(DATA PROVIDED):

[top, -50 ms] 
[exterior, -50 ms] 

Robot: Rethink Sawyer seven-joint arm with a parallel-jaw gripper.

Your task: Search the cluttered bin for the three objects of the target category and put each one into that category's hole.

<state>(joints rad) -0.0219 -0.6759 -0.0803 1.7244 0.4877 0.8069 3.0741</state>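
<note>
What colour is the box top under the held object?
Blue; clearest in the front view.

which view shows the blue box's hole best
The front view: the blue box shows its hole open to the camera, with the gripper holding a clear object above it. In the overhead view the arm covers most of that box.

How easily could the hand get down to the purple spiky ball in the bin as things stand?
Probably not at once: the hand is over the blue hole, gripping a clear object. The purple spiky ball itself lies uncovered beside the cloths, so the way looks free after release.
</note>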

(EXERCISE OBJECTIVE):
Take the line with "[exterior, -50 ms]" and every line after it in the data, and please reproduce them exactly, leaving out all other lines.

(RESPONSE TO THE TASK):
[exterior, -50 ms] 

Robot: Rethink Sawyer seven-joint arm with a parallel-jaw gripper.

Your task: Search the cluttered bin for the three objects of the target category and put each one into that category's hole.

<state>(joints rad) -0.0219 -0.6759 -0.0803 1.7244 0.4877 0.8069 3.0741</state>
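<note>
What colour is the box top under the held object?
Blue; clearest in the front view.

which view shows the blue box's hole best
The front view: the blue box shows its hole open to the camera, with the gripper holding a clear object above it. In the overhead view the arm covers most of that box.

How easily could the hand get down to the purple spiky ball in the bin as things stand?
Probably not at once: the hand is over the blue hole, gripping a clear object. The purple spiky ball itself lies uncovered beside the cloths, so the way looks free after release.
</note>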

Above is the complete output.